**Brief:** Give the records again. Keep them exact and leave out the images.

**Data to process:**
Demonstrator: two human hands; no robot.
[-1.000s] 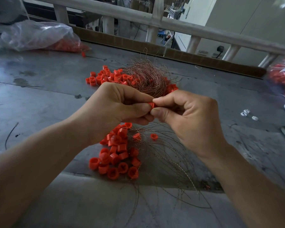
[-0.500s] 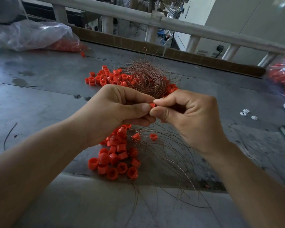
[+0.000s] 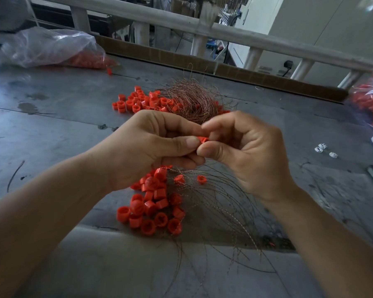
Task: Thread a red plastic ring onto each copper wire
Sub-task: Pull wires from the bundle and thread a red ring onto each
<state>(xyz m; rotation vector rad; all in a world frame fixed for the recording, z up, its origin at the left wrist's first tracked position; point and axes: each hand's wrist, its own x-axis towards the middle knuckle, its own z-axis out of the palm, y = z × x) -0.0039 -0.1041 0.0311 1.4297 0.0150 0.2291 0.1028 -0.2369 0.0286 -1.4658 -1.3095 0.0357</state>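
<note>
My left hand (image 3: 151,147) and my right hand (image 3: 248,153) meet above the grey table (image 3: 52,130). Between their fingertips sits one red plastic ring (image 3: 202,139), pinched by my left thumb and forefinger and touched by my right thumb and forefinger. Whether a wire passes through it I cannot tell. Loose copper wires (image 3: 220,209) fan out on the table under my hands. A pile of red rings (image 3: 153,205) lies beneath my left hand. Farther back, a tangled bundle of copper wire (image 3: 192,100) rests among more red rings (image 3: 134,102).
A clear plastic bag (image 3: 52,48) holding red rings lies at the back left, another bag of rings (image 3: 370,100) at the right edge. Small white pieces (image 3: 323,148) lie at the right. A cardboard strip (image 3: 245,72) and a railing (image 3: 224,32) bound the table's far side.
My right fingers have loosened a little around the ring, showing more of it. Both hands stay in nearly the same place.
</note>
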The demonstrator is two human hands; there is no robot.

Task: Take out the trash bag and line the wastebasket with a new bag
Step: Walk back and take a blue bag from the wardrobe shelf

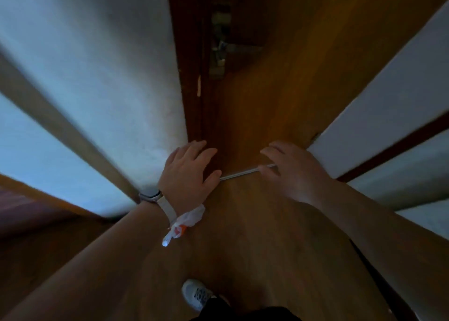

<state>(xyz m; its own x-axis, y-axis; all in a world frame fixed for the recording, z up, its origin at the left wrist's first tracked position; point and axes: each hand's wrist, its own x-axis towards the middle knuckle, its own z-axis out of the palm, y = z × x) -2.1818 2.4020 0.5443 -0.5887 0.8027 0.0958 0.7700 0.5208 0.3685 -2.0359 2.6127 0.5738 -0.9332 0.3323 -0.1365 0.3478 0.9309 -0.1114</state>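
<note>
Presently, both bare hands are seen extended forward and down toward a closed wooden door at the end of a narrow passage. The left hand is held palm-down with its fingers loosely spread, near the door frame at the foot of the white wall on the left; whether it touches the frame cannot be told. A pale watch on a light strap is worn on the left wrist. A crumpled white plastic bag with an orange patch is seen hanging at the underside of the left wrist, just beside the watch strap; how it is held there cannot be told, as its upper part is hidden behind the wrist. The right hand is likewise held palm-down, fingers spread and slightly curled, nothing gripped in them. A thin metal threshold strip is noted on the wooden floor at the foot of the door, running between the two hands. A metal lever handle with its lock plate is seen on the door, blurred. A white wall panel with a dark trim line is recorded on the right. One white shoe is visible on the floor at the lower edge of the view. The wastebasket is not in view
</note>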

**Exercise response:**
Demonstrator: two human hands; no robot.
[-1.000s] 
[-0.500s] 
[+0.000s] 
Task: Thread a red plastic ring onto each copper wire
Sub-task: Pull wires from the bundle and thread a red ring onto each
<state>(xyz m; rotation vector rad; all in a world frame fixed for the recording, z up, its origin at the left wrist's first tracked position; point and axes: each hand's wrist, its own x-axis towards the middle knuckle, its own z-axis out of the palm, y = z × x) -0.0039 -0.1041 0.0311 1.4297 0.0150 0.2291 0.1028 -0.2369 0.0286 -1.4658 -1.3095 0.0357</state>
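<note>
My left hand (image 3: 151,147) and my right hand (image 3: 248,153) meet above the grey table (image 3: 52,130). Between their fingertips sits one red plastic ring (image 3: 202,139), pinched by my left thumb and forefinger and touched by my right thumb and forefinger. Whether a wire passes through it I cannot tell. Loose copper wires (image 3: 220,209) fan out on the table under my hands. A pile of red rings (image 3: 153,205) lies beneath my left hand. Farther back, a tangled bundle of copper wire (image 3: 192,100) rests among more red rings (image 3: 134,102).
A clear plastic bag (image 3: 52,48) holding red rings lies at the back left, another bag of rings (image 3: 370,100) at the right edge. Small white pieces (image 3: 323,148) lie at the right. A cardboard strip (image 3: 245,72) and a railing (image 3: 224,32) bound the table's far side.
My right fingers have loosened a little around the ring, showing more of it. Both hands stay in nearly the same place.
</note>
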The demonstrator is two human hands; there is no robot.

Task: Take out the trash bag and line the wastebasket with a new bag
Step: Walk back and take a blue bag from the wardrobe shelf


<state>(xyz m; its own x-axis, y-axis; all in a world frame fixed for the recording, z up, its origin at the left wrist's first tracked position; point and axes: each hand's wrist, its own x-axis towards the middle knuckle, its own z-axis out of the palm, y = z × x) -2.1818 2.4020 0.5443 -0.5887 0.8027 0.0958 0.7700 0.5208 0.3685 -2.0359 2.6127 0.5738 -0.9332 0.3323 -0.1365 0.3478 0.9309 -0.1114</state>
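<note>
Presently, both bare hands are seen extended forward and down toward a closed wooden door at the end of a narrow passage. The left hand is held palm-down with its fingers loosely spread, near the door frame at the foot of the white wall on the left; whether it touches the frame cannot be told. A pale watch on a light strap is worn on the left wrist. A crumpled white plastic bag with an orange patch is seen hanging at the underside of the left wrist, just beside the watch strap; how it is held there cannot be told, as its upper part is hidden behind the wrist. The right hand is likewise held palm-down, fingers spread and slightly curled, nothing gripped in them. A thin metal threshold strip is noted on the wooden floor at the foot of the door, running between the two hands. A metal lever handle with its lock plate is seen on the door, blurred. A white wall panel with a dark trim line is recorded on the right. One white shoe is visible on the floor at the lower edge of the view. The wastebasket is not in view
</note>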

There is no more to this output.